What you need to do:
Each line below should be restated word for word.

--------------------------------

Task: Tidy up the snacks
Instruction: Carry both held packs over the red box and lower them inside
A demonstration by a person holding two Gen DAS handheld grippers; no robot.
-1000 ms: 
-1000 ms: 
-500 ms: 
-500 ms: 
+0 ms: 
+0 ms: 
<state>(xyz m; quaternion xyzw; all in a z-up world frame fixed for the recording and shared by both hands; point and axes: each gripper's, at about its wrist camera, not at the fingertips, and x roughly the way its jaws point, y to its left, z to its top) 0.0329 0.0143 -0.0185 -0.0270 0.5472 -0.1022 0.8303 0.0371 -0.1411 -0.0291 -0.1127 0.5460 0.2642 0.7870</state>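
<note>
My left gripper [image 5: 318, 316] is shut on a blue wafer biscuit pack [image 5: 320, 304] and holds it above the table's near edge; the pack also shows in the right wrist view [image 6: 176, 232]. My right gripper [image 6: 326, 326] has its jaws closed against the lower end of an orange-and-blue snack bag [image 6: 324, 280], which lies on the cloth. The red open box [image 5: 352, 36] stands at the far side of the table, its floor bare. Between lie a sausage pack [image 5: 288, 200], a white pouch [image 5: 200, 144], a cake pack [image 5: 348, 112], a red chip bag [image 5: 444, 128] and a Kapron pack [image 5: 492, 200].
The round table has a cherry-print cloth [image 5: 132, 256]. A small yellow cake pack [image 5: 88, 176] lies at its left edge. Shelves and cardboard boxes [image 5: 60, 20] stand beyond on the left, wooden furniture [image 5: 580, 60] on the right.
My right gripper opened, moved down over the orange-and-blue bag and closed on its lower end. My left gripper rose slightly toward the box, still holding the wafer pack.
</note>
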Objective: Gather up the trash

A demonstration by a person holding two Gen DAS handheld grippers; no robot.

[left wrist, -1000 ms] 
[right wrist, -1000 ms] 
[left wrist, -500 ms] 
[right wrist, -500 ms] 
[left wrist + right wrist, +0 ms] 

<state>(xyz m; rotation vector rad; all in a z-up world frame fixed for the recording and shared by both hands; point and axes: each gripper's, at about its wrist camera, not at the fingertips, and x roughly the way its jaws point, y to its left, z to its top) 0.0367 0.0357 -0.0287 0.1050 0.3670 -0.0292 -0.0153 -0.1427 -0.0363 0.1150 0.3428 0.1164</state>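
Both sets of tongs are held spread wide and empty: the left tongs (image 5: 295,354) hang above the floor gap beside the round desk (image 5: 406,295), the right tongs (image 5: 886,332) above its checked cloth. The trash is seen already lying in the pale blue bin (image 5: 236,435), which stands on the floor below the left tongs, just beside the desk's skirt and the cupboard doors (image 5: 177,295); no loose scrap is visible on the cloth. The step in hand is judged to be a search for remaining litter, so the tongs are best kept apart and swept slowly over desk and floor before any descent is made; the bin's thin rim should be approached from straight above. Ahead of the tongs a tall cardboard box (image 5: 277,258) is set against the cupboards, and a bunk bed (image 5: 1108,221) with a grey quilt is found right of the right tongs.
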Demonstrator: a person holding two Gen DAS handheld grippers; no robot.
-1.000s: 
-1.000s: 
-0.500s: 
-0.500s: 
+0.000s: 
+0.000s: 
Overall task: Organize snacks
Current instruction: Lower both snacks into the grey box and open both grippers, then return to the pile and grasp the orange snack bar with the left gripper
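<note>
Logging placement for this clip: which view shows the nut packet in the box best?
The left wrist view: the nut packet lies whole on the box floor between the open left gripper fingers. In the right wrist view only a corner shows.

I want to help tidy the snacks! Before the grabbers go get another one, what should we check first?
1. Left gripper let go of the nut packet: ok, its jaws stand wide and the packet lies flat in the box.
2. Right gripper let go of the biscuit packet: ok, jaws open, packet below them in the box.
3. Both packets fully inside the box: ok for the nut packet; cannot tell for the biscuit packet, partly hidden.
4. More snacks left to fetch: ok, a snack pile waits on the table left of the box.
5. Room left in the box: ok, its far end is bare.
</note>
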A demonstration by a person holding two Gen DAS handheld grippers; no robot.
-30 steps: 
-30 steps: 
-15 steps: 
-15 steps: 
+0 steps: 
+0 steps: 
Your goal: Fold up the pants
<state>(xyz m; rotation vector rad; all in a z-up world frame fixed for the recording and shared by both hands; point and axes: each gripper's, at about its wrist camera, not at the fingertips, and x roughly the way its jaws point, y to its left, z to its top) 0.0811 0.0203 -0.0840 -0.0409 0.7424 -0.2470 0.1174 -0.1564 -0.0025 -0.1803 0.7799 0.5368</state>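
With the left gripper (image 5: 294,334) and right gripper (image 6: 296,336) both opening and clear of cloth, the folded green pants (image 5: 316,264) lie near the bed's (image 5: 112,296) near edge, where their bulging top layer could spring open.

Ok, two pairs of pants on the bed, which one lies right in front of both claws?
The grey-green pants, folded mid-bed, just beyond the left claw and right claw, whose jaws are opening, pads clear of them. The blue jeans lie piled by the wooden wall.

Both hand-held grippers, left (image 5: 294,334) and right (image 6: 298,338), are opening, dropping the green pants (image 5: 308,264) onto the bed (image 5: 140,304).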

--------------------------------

Solution for this task:
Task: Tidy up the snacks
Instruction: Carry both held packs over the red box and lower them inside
A demonstration by a person holding two Gen DAS handheld grippers; no robot.
-1000 ms: 
-1000 ms: 
-500 ms: 
-500 ms: 
+0 ms: 
+0 ms: 
<state>(xyz m; quaternion xyzw; all in a z-up world frame fixed for the recording and shared by both hands; point and axes: each gripper's, at about its wrist camera, not at the fingertips, and x roughly the way its jaws point, y to its left, z to its top) 0.0329 0.0143 -0.0185 -0.0270 0.5472 -0.1022 0.8303 0.0371 -0.1411 -0.0291 -0.1127 0.5460 0.2642 0.7870</state>
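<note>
My left gripper [image 5: 318, 316] is shut on a blue wafer biscuit pack [image 5: 320, 304] and holds it above the table's near edge; the pack also shows in the right wrist view [image 6: 176, 232]. My right gripper [image 6: 326, 326] has its jaws closed against the lower end of an orange-and-blue snack bag [image 6: 324, 280], which lies on the cloth. The red open box [image 5: 352, 36] stands at the far side of the table, its floor bare. Between lie a sausage pack [image 5: 288, 200], a white pouch [image 5: 200, 144], a cake pack [image 5: 348, 112], a red chip bag [image 5: 444, 128] and a Kapron pack [image 5: 492, 200].
The round table has a cherry-print cloth [image 5: 132, 256]. A small yellow cake pack [image 5: 88, 176] lies at its left edge. Shelves and cardboard boxes [image 5: 60, 20] stand beyond on the left, wooden furniture [image 5: 580, 60] on the right.
My right gripper opened, moved down over the orange-and-blue bag and closed on its lower end. My left gripper rose slightly toward the box, still holding the wafer pack.
</note>
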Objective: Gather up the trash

A demonstration by a person holding two Gen DAS handheld grippers; no robot.

[left wrist, -1000 ms] 
[right wrist, -1000 ms] 
[left wrist, -500 ms] 
[right wrist, -500 ms] 
[left wrist + right wrist, +0 ms] 

<state>(xyz m; rotation vector rad; all in a z-up world frame fixed for the recording and shared by both hands; point and axes: each gripper's, at about its wrist camera, not at the fingertips, and x roughly the way its jaws point, y to its left, z to its top) 0.0367 0.0357 -0.0287 0.1050 0.3670 -0.0292 -0.0153 -0.1427 -0.0363 0.1150 0.3428 0.1164</state>
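Both sets of tongs are held spread wide and empty: the left tongs (image 5: 295,354) hang above the floor gap beside the round desk (image 5: 406,295), the right tongs (image 5: 886,332) above its checked cloth. The trash is seen already lying in the pale blue bin (image 5: 236,435), which stands on the floor below the left tongs, just beside the desk's skirt and the cupboard doors (image 5: 177,295); no loose scrap is visible on the cloth. The step in hand is judged to be a search for remaining litter, so the tongs are best kept apart and swept slowly over desk and floor before any descent is made; the bin's thin rim should be approached from straight above. Ahead of the tongs a tall cardboard box (image 5: 277,258) is set against the cupboards, and a bunk bed (image 5: 1108,221) with a grey quilt is found right of the right tongs.
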Demonstrator: a person holding two Gen DAS handheld grippers; no robot.
-1.000s: 
-1.000s: 
-0.500s: 
-0.500s: 
+0.000s: 
+0.000s: 
Overall task: Organize snacks
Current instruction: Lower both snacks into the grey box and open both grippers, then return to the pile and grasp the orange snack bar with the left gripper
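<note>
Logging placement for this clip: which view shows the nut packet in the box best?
The left wrist view: the nut packet lies whole on the box floor between the open left gripper fingers. In the right wrist view only a corner shows.

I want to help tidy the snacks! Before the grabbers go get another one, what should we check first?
1. Left gripper let go of the nut packet: ok, its jaws stand wide and the packet lies flat in the box.
2. Right gripper let go of the biscuit packet: ok, jaws open, packet below them in the box.
3. Both packets fully inside the box: ok for the nut packet; cannot tell for the biscuit packet, partly hidden.
4. More snacks left to fetch: ok, a snack pile waits on the table left of the box.
5. Room left in the box: ok, its far end is bare.
</note>
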A demonstration by a person holding two Gen DAS handheld grippers; no robot.
-30 steps: 
-30 steps: 
-15 steps: 
-15 steps: 
+0 steps: 
+0 steps: 
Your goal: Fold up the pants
<state>(xyz m; rotation vector rad; all in a z-up world frame fixed for the recording and shared by both hands; point and axes: each gripper's, at about its wrist camera, not at the fingertips, and x roughly the way its jaws point, y to its left, z to its top) 0.0811 0.0203 -0.0840 -0.0409 0.7424 -0.2470 0.1174 -0.1564 -0.0025 -0.1803 0.7799 0.5368</state>
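With the left gripper (image 5: 294,334) and right gripper (image 6: 296,336) both opening and clear of cloth, the folded green pants (image 5: 316,264) lie near the bed's (image 5: 112,296) near edge, where their bulging top layer could spring open.

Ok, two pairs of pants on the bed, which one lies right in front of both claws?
The grey-green pants, folded mid-bed, just beyond the left claw and right claw, whose jaws are opening, pads clear of them. The blue jeans lie piled by the wooden wall.

Both hand-held grippers, left (image 5: 294,334) and right (image 6: 298,338), are opening, dropping the green pants (image 5: 308,264) onto the bed (image 5: 140,304).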

Work on the exercise is finished.